• _Dataset section_
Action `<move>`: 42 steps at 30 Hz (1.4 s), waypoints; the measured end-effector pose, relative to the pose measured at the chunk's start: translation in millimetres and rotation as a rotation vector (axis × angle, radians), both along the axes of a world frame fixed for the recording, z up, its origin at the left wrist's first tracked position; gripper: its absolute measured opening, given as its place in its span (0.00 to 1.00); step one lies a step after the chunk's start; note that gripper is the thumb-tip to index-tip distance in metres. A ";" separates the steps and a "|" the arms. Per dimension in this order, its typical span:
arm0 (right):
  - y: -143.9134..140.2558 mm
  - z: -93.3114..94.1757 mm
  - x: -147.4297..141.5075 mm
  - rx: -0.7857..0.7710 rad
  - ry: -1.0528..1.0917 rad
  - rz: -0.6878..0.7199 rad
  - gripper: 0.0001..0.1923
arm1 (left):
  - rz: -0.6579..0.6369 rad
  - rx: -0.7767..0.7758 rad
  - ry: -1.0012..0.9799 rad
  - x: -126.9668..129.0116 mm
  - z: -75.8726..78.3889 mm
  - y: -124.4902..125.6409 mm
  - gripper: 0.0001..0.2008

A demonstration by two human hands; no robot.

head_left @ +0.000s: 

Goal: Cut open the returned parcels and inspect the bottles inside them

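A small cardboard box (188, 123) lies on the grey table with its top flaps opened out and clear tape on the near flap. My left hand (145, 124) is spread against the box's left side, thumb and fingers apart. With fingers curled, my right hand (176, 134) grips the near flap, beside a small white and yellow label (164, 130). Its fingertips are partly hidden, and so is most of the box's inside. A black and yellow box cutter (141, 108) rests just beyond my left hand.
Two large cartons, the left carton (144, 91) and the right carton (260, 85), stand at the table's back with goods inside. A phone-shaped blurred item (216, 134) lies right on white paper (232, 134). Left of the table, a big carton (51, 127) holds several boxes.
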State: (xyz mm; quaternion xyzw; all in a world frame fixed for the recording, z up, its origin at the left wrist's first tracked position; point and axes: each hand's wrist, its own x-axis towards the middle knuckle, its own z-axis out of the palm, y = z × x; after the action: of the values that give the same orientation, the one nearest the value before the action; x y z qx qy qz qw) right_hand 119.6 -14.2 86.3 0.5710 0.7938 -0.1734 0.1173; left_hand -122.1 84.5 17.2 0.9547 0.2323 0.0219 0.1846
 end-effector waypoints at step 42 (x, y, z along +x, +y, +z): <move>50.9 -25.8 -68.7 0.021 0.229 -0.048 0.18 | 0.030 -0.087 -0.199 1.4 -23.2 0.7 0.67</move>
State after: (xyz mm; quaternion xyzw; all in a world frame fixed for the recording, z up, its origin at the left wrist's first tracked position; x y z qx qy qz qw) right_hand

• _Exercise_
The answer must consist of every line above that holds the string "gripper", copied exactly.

• _Result for this exercise_
Action `<move>`: 42 steps at 30 Hz (1.4 s), waypoints; the measured end-effector pose, relative to the pose measured at the chunk's start: translation in millimetres and rotation as a rotation vector (axis × angle, radians), both along the axes of a world frame fixed for the recording, z up, its origin at the left wrist's first tracked position; gripper: its absolute measured opening, given as its place in its span (0.00 to 1.00); step one lies a step after the chunk's start; note that gripper is the thumb-tip to index-tip distance in metres. A ";" separates the steps and a "|" the arms. Per dimension in this order, its typical span:
  - gripper: 0.0001..0.1923
  - gripper: 0.0001..0.2008

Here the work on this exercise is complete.